Records provided Start Marker

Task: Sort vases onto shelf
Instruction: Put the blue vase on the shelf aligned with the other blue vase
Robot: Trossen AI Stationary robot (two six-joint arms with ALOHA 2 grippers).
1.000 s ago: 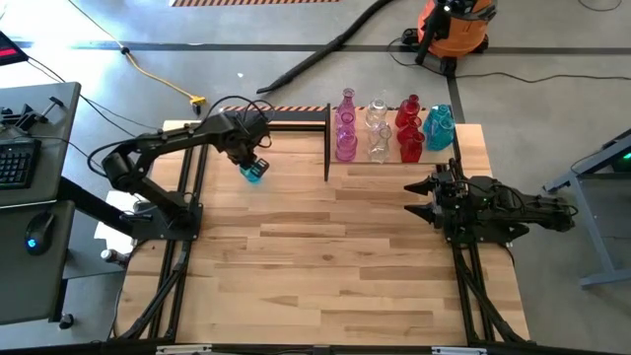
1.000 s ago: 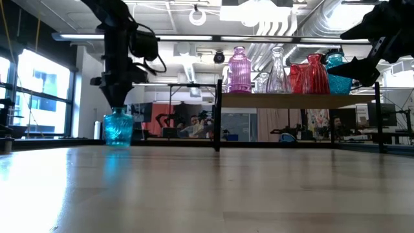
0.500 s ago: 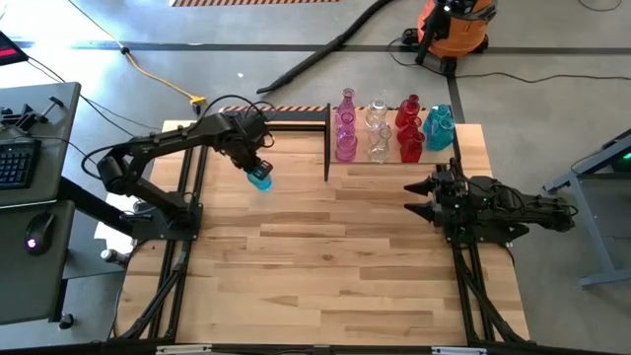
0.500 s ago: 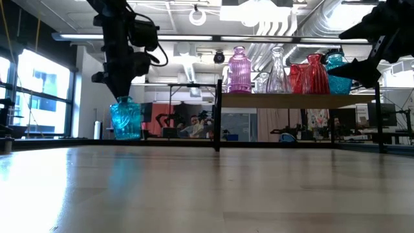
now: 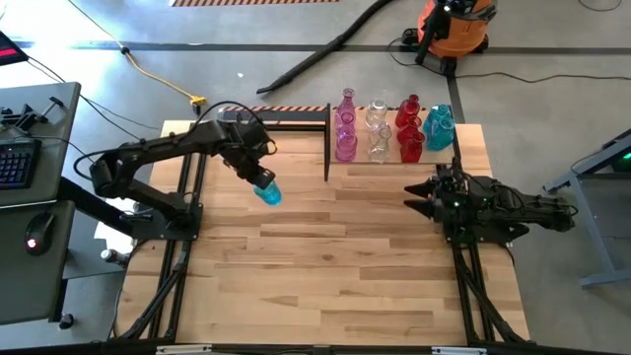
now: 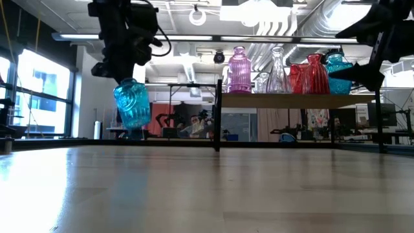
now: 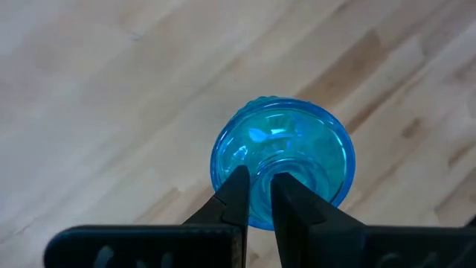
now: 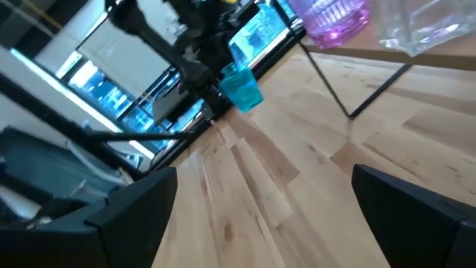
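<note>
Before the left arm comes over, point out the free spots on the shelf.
The shelf is crowded: pink, clear, red and teal vases fill it in the high view. No open gap shows there. Bare tabletop lies between the left tool, holding a teal vase, and the right tool.

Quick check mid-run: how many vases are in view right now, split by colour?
Pink vases: 2
Clear vases: 2
Red vases: 2
Teal vases: 2, one of them held by the left end effector
Total: 8
</note>
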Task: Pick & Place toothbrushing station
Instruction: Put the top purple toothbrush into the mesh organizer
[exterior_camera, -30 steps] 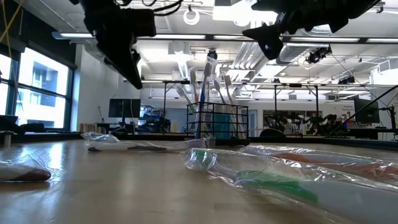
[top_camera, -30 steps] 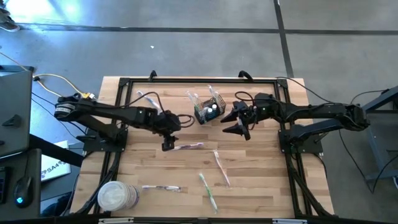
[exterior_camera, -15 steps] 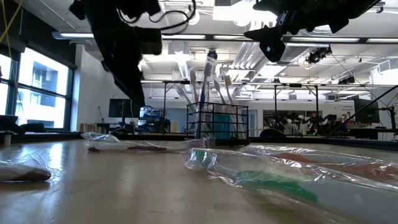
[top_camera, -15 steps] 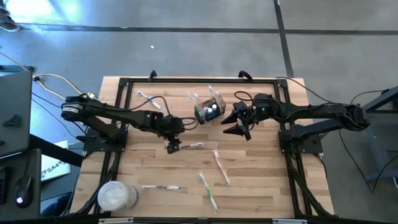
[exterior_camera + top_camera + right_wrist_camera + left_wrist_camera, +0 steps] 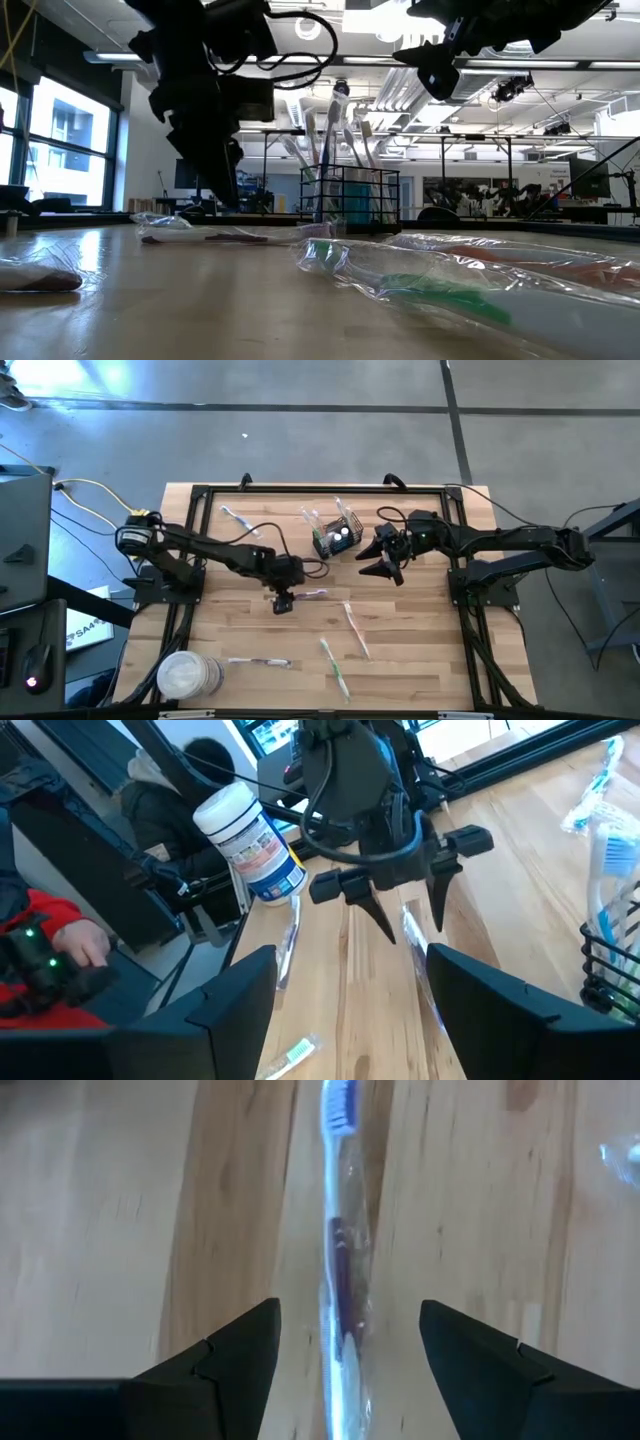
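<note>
The left hand (image 5: pixel 281 603) is low over the middle of the desk (image 5: pixel 420 660), fingers spread wide, straddling a wrapped toothbrush (image 5: pixel 340 1270) with a purple handle and blue bristles. In the left wrist view the brush lies right between the two fingers, neither one touching it. The right wrist view shows the same: that hand pointing down at the brush, jaws apart.

Over on the other side, the right hand (image 5: pixel 385 556) hangs above the desk, just beside the toothbrushing station (image 5: pixel 334 537), its fingers spread too and gripping nothing.

The station, a black wire-mesh basket, stands upright toward the far middle of the desk, with several toothbrushes poking out of its top.

More wrapped toothbrushes lie scattered nearer the front edge, a green-handled one (image 5: pixel 335 668) among them, and a round white tub (image 5: pixel 188 675) lies at the front left corner.
</note>
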`<state>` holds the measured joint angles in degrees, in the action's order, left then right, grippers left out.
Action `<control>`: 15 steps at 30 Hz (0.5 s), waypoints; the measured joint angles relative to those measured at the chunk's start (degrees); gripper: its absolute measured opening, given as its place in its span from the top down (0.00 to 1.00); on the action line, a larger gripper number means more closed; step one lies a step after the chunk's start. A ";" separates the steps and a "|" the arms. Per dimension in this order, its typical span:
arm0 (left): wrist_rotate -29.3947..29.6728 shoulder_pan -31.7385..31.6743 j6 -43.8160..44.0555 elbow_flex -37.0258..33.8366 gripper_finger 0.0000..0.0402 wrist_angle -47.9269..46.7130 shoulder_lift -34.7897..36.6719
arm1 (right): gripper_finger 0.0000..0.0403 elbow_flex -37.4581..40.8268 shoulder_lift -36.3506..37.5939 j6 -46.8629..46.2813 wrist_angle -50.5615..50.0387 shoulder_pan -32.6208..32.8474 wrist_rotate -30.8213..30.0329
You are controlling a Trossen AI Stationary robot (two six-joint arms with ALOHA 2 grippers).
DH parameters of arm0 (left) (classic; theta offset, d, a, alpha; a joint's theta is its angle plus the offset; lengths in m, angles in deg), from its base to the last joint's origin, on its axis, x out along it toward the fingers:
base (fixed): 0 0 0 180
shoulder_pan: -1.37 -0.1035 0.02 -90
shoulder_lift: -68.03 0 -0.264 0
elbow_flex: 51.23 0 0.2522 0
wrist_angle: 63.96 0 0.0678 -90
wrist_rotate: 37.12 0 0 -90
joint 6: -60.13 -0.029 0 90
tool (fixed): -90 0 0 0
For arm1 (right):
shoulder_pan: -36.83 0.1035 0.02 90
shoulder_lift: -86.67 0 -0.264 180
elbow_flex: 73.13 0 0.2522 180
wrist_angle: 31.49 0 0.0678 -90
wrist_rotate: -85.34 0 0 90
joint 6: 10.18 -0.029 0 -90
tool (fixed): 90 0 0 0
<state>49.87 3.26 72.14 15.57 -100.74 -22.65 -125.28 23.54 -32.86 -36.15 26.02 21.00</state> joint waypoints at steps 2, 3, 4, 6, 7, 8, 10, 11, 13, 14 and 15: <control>0.08 0.00 -0.23 0.00 0.40 -0.47 -0.52 | 0.38 0.01 0.00 -0.01 -0.32 0.00 -0.01; 0.07 0.00 -0.39 -0.02 0.40 -0.71 -0.54 | 0.38 0.01 0.00 0.00 -0.31 0.00 -0.01; 0.08 0.00 -0.82 -0.01 0.40 -0.21 -0.87 | 0.38 0.02 0.00 0.03 -0.35 0.00 0.02; 0.08 0.00 -1.66 0.14 0.40 0.23 -1.56 | 0.38 0.02 0.00 0.15 -0.52 0.00 -0.03; -0.04 0.00 -1.83 0.00 0.40 -0.24 -1.61 | 0.38 0.02 0.00 0.23 -0.52 0.00 -0.07; -0.34 0.00 -2.18 -0.04 0.40 -0.09 -1.84 | 0.38 0.02 0.00 0.29 -0.55 0.00 -0.09; -0.68 0.00 -2.80 0.17 0.40 1.26 -2.95 | 0.38 0.01 0.00 0.39 -0.52 0.00 -0.16; -0.77 0.00 -2.80 0.08 0.40 0.59 -3.33 | 0.38 0.01 0.00 0.43 -0.52 0.00 -0.17; -1.69 0.00 -2.78 0.00 0.40 1.35 -4.72 | 0.38 0.02 0.00 0.88 -0.61 0.00 -0.20; -2.33 0.00 -2.79 0.05 0.40 1.61 -5.56 | 0.38 0.02 0.00 1.14 -0.74 0.00 -0.20; -2.63 0.00 -2.83 0.07 0.40 1.49 -6.24 | 0.38 0.02 0.00 1.33 -0.83 0.00 -0.23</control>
<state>47.24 3.26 69.31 15.64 -99.26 -28.89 -125.26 23.54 -31.53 -36.98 26.02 20.77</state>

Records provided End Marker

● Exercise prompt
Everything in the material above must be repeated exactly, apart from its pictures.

● Task output
Task: Sort vases onto shelf
Instruction: Put the blue vase on the shelf aligned with the other blue vase
Robot: Trossen AI Stationary robot (two six-joint arms with ALOHA 2 grippers).
1.000 s ago: 
1.000 s ago: 
0.500 s ago: 
0.500 s ago: 
now: 
now: 
now: 
now: 
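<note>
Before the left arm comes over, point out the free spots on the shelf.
The shelf is crowded: pink, clear, red and teal vases fill it in the high view. No open gap shows there. Bare tabletop lies between the left tool, holding a teal vase, and the right tool.

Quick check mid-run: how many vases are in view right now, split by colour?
Pink vases: 2
Clear vases: 2
Red vases: 2
Teal vases: 2, one of them held by the left end effector
Total: 8
</note>
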Task: Pick & Place toothbrushing station
Instruction: Put the top purple toothbrush into the mesh organizer
[exterior_camera, -30 steps] 
[top_camera, -30 steps] 
[exterior_camera, -15 steps] 
[top_camera, -15 steps] 
[exterior_camera + top_camera + right_wrist_camera + left_wrist_camera, +0 steps] 
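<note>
The left hand (image 5: pixel 281 603) is low over the middle of the desk (image 5: pixel 420 660), fingers spread wide, straddling a wrapped toothbrush (image 5: pixel 340 1270) with a purple handle and blue bristles. In the left wrist view the brush lies right between the two fingers, neither one touching it. The right wrist view shows the same: that hand pointing down at the brush, jaws apart.

Over on the other side, the right hand (image 5: pixel 385 556) hangs above the desk, just beside the toothbrushing station (image 5: pixel 334 537), its fingers spread too and gripping nothing.

The station, a black wire-mesh basket, stands upright toward the far middle of the desk, with several toothbrushes poking out of its top.

More wrapped toothbrushes lie scattered nearer the front edge, a green-handled one (image 5: pixel 335 668) among them, and a round white tub (image 5: pixel 188 675) lies at the front left corner.
</note>
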`<state>` holds the measured joint angles in degrees, in the action's order, left then right, grippers left out.
Action `<control>`: 15 steps at 30 Hz (0.5 s), waypoints; the measured joint angles relative to those measured at the chunk's start (degrees); gripper: its absolute measured opening, given as its place in its span from the top down (0.00 to 1.00); on the action line, a larger gripper number means more closed; step one lies a step after the chunk's start. A ";" separates the steps and a "|" the arms. Per dimension in this order, its typical span:
arm0 (left): wrist_rotate -29.3947..29.6728 shoulder_pan -31.7385..31.6743 j6 -43.8160..44.0555 elbow_flex -37.0258..33.8366 gripper_finger 0.0000..0.0402 wrist_angle -47.9269..46.7130 shoulder_lift -34.7897..36.6719
arm1 (right): gripper_finger 0.0000..0.0403 elbow_flex -37.4581..40.8268 shoulder_lift -36.3506..37.5939 j6 -46.8629..46.2813 wrist_angle -50.5615..50.0387 shoulder_pan -32.6208..32.8474 wrist_rotate -30.8213..30.0329
You are controlling a Trossen AI Stationary robot (two six-joint arms with ALOHA 2 grippers).
DH parameters of arm0 (left) (classic; theta offset, d, a, alpha; a joint's theta is its angle plus the offset; lengths in m, angles in deg), from its base to the last joint's origin, on its axis, x out along it toward the fingers:
base (fixed): 0 0 0 180
shoulder_pan: -1.37 -0.1035 0.02 -90
shoulder_lift: -68.03 0 -0.264 0
elbow_flex: 51.23 0 0.2522 0
wrist_angle: 63.96 0 0.0678 -90
wrist_rotate: 37.12 0 0 -90
joint 6: -60.13 -0.029 0 90
tool (fixed): -90 0 0 0
For arm1 (right):
shoulder_pan: -36.83 0.1035 0.02 90
shoulder_lift: -86.67 0 -0.264 180
elbow_flex: 73.13 0 0.2522 180
wrist_angle: 31.49 0 0.0678 -90
wrist_rotate: -85.34 0 0 90
joint 6: 10.18 -0.029 0 -90
tool (fixed): 90 0 0 0
<state>49.87 3.26 72.14 15.57 -100.74 -22.65 -125.28 23.54 -32.86 -36.15 26.02 21.00</state> joint waypoints at steps 2, 3, 4, 6, 7, 8, 10, 11, 13, 14 and 15: <control>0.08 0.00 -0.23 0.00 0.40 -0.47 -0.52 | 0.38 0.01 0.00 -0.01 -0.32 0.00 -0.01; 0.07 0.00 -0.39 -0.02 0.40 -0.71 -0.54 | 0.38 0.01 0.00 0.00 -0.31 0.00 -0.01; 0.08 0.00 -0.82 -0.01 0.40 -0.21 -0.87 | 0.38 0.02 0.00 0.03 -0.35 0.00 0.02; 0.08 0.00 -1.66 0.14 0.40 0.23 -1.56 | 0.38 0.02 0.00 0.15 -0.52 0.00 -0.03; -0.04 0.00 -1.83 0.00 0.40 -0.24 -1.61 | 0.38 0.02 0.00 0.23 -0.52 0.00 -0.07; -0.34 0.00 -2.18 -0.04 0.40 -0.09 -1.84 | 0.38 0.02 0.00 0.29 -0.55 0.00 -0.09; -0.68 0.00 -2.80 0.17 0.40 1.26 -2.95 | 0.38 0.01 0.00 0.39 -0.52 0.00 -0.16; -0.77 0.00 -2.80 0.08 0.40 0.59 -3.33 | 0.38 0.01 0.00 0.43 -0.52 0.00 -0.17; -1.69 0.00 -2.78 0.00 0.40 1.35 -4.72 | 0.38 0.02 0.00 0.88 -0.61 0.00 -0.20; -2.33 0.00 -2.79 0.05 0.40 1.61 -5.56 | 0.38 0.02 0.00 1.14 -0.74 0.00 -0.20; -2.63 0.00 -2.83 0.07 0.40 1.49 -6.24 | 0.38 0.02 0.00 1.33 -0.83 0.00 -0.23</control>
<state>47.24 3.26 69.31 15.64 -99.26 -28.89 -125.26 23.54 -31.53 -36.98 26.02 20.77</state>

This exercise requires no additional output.